La chanteuse de 39 ans avait été placée sous tutelle en 2008, après une descente aux enfers très médiatisée à l'époque. Les conditions en sont très strictes et stipulent que les décisions la concernant sont prises notamment par son père Jamie Spears avec lequel elle entretient de longue date des relations difficiles.

"De la p***** de cruauté"

Britney Spears, qui a parlé pour la deuxième fois par téléphone de sa situation ce mercredi devant un tribunal, avait initialement demandé à ce que la salle d'audience soit vidée avant d'indiquer vouloir parler publiquement.

"Je voudrais attaquer mon père pour abus tutélaire. Je veux engager des poursuites contre mon père aujourd'hui. Je veux qu'une enquête soit ouverte à son propos", a-t-elle affirmé, éclatant en sanglots entre plusieurs de ses phrases.

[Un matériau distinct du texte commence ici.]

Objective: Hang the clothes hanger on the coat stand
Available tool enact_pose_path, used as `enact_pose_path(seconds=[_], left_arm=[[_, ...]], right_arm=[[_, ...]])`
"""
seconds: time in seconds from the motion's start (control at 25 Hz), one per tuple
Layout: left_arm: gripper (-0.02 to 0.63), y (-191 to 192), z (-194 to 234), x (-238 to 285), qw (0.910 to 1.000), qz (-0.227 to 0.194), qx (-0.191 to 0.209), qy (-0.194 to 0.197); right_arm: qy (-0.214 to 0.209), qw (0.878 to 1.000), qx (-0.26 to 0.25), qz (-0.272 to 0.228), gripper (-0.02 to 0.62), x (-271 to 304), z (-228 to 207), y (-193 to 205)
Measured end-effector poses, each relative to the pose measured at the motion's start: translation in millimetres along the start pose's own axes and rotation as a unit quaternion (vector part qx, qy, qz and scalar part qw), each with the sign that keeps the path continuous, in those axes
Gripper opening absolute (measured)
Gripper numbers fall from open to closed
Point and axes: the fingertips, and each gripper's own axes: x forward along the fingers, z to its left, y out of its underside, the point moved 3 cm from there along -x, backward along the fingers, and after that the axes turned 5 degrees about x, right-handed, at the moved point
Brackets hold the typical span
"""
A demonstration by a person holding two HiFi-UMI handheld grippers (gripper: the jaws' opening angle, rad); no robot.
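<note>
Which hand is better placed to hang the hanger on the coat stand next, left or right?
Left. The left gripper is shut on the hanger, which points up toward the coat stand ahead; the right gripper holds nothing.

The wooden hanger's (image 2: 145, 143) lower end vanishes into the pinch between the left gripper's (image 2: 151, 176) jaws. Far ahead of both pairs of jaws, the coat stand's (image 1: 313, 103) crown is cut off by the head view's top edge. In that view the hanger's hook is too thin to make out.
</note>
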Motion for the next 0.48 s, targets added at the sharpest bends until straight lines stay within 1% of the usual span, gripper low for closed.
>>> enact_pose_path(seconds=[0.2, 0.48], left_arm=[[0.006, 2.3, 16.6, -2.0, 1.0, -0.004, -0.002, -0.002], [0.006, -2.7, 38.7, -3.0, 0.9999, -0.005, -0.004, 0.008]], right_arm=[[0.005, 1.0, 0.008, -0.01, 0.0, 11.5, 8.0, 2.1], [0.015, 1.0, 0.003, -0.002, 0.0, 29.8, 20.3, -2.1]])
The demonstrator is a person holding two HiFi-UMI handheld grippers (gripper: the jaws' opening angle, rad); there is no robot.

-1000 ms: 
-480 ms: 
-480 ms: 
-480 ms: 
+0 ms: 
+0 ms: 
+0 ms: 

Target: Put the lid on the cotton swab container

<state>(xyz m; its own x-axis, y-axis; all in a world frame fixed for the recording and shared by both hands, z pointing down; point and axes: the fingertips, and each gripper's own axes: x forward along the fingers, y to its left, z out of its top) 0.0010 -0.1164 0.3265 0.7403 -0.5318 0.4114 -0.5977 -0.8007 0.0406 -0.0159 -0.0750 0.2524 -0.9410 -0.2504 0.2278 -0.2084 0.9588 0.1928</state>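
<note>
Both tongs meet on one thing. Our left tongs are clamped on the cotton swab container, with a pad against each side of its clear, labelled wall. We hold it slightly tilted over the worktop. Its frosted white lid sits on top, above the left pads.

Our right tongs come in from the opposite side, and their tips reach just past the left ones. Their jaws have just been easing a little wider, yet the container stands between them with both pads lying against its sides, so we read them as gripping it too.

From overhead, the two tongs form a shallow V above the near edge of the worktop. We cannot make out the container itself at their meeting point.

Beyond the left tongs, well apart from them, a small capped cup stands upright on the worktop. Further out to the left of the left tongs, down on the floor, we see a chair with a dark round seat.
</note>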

L'interprète de Gimme More a ensuite fait la liste de tous les abus qu'elle a subis, assurant qu'on lui interdisait de prendre des vitamines pour les cheveux ou de boire du café. "Madame, si ce n'est pas de l'abus, c'est juste de la p***** de cruauté", a-t-elle lancé, en pleurs, à la juge Brenda Penny, avant de s'excuser "pour son langage". "Mais c'est la vérité", a-t-elle ajouté.

La native du Mississippi a expliqué qu'elle voulait que la tutelle s'arrête sans qu'elle doive passer un examen médical. Elle a cependant expliqué que sa priorité était bien d'évincer son père de son rôle en autorisant Jodi Montgomery, sa co-tutrice, de rester le temps que la tutelle s'arrête.

"Mon père doit être démis de ses fonctions aujourd'hui et je serai contente que Jodi m'aide", a encore déclaré Britney Spears.

"Je veux juste reprendre ma vie"

Se disant "traumatisée", "déprimée", Britney Spears avait livré le 23 juin un témoignage explosif dans lequel elle avait imploré le tribunal de mettre fin à sa tutelle.

Durant une vingtaine de minutes, parlant de manière ininterrompue avec un débit extrêmement rapide, elle avait alors assuré avoir dû prendre des médicaments pour contrôler son comportement, ne pas avoir été autorisée à prendre des décisions concernant ses amitiés ou ses finances et ne pas avoir pu se faire retirer un stérilet alors qu'elle souhaitait avoir d'autres enfants.

"Je veux juste reprendre ma vie, ça fait treize ans et ça suffit", avait supplié la chanteuse

Des confidences qui avaient reçu un soutien massif, de son ex-petit ami Justin Timberlake, à Christina Aguilera ou Madonna... Et ravivé une nouvelle fois la campagne #FreeBritney (#LibérezBritney en français) orchestrée dans la rue et sur les réseaux sociaux par certains fans.